**Exercise requirements**
Please reproduce exactly the lines that begin the listing below, up to and including the line where "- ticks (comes" occurs.

----------------

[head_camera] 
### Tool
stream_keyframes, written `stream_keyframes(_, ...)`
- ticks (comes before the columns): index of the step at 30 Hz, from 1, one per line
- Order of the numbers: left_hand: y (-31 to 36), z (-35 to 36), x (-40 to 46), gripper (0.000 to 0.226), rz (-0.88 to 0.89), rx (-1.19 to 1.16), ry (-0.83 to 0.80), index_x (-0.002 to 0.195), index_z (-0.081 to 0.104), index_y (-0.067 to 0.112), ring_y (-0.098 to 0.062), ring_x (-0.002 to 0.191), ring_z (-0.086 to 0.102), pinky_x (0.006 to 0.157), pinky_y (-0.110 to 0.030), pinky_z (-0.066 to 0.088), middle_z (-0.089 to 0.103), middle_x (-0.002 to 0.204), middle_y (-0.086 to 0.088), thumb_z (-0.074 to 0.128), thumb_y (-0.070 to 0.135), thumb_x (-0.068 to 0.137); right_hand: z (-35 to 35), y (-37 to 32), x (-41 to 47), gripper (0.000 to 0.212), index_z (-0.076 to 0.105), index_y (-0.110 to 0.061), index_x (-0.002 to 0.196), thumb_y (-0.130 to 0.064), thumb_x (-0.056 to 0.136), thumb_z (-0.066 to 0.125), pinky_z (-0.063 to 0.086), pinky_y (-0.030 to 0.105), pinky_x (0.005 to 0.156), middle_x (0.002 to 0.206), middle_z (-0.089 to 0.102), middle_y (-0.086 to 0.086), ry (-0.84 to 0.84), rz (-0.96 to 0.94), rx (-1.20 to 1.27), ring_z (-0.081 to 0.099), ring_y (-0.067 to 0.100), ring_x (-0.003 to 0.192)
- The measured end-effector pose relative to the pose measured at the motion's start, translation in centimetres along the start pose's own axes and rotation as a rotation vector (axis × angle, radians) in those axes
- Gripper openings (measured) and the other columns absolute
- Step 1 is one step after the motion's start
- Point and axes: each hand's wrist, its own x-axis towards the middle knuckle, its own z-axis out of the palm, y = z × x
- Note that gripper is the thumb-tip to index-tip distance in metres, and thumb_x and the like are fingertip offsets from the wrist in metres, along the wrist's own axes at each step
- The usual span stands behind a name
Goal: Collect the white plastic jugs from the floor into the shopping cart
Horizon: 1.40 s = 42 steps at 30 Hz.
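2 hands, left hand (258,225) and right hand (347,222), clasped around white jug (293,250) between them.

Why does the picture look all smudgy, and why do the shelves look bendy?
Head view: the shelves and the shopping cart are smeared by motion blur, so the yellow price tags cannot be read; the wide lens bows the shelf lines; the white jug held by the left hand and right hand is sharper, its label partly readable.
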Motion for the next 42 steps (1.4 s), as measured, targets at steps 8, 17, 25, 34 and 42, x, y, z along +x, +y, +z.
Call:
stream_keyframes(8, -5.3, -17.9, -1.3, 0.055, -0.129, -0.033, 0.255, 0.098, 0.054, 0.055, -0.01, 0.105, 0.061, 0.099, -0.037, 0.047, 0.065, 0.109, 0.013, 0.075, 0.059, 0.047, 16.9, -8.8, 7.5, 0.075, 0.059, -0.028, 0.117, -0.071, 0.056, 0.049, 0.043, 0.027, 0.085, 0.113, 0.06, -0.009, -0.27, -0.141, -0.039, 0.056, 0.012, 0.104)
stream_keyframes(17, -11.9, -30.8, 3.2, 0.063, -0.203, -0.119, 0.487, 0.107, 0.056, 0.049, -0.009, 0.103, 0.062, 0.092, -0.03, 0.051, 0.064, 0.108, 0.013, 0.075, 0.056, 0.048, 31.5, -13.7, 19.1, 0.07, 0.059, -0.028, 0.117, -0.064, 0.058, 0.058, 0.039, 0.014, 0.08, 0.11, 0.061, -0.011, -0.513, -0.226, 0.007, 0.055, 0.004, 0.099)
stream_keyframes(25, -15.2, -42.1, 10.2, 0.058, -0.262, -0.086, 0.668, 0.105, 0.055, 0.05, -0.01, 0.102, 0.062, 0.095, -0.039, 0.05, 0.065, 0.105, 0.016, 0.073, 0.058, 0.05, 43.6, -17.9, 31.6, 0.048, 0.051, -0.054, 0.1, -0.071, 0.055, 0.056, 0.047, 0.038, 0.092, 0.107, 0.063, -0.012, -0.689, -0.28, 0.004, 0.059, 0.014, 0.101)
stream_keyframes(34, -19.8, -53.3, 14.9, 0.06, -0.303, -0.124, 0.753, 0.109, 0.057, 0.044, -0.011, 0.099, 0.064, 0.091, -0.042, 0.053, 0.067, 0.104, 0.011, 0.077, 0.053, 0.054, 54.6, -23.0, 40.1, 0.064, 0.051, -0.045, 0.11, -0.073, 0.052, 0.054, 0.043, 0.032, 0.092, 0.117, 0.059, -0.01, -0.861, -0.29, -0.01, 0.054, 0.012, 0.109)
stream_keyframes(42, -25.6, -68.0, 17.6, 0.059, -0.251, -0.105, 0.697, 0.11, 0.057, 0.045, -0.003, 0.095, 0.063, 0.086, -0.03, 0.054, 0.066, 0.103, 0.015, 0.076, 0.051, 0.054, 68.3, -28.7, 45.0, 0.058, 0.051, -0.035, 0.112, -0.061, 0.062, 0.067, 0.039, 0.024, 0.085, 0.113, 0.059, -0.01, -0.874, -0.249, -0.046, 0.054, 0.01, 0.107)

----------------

**Answer section**
[head_camera] 
### Tool
stream_keyframes, written `stream_keyframes(_, ...)`
- ticks (comes before the columns): index of the step at 30 Hz, from 1, one per line

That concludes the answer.